Beginning at the line that includes "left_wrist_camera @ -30", return each line exactly through the end of the listing, and no line before it.
-- Opening Marker --
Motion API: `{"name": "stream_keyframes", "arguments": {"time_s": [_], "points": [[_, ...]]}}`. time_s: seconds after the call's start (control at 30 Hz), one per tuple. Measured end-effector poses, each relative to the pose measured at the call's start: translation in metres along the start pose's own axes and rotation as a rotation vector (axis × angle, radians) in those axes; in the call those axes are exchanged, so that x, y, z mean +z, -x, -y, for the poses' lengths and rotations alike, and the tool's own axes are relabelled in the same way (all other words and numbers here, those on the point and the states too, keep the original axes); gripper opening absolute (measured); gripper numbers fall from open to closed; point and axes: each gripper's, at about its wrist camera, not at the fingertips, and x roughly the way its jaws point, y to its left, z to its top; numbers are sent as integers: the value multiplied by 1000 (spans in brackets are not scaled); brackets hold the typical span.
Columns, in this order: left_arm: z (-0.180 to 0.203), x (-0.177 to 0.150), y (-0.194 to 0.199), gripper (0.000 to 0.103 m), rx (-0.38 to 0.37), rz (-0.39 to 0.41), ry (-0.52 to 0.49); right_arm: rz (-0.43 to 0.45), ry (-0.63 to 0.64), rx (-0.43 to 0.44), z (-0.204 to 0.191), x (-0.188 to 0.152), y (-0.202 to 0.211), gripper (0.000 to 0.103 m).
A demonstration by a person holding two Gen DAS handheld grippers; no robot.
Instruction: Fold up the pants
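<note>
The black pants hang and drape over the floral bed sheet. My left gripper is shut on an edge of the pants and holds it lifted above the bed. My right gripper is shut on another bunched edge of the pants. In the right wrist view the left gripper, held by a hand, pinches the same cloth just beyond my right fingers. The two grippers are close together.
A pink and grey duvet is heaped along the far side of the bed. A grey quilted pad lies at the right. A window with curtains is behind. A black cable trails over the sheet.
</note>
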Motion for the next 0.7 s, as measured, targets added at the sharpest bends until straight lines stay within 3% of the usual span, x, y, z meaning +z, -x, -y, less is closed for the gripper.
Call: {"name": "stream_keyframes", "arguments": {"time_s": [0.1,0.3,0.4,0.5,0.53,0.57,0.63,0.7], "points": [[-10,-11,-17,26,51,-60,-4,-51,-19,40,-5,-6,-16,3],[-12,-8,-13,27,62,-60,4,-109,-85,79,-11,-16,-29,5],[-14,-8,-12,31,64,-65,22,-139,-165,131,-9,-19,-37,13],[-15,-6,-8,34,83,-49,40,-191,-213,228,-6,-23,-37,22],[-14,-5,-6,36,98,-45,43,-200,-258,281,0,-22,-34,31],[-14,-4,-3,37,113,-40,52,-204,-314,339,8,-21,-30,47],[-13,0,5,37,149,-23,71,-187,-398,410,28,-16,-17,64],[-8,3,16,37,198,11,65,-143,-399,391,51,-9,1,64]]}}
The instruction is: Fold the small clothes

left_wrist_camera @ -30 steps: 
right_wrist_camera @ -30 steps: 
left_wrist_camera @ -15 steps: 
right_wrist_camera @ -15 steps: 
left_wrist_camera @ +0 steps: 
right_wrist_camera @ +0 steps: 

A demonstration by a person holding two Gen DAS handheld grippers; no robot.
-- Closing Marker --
RESPONSE TO THE EXERCISE -
left_wrist_camera @ -30 steps: 
right_wrist_camera @ -30 steps: 
left_wrist_camera @ -15 steps: 
right_wrist_camera @ -15 steps: 
left_wrist_camera @ +0 steps: 
right_wrist_camera @ +0 steps: 

A demonstration by a person holding two Gen DAS handheld grippers; no robot.

The exercise requires no additional content.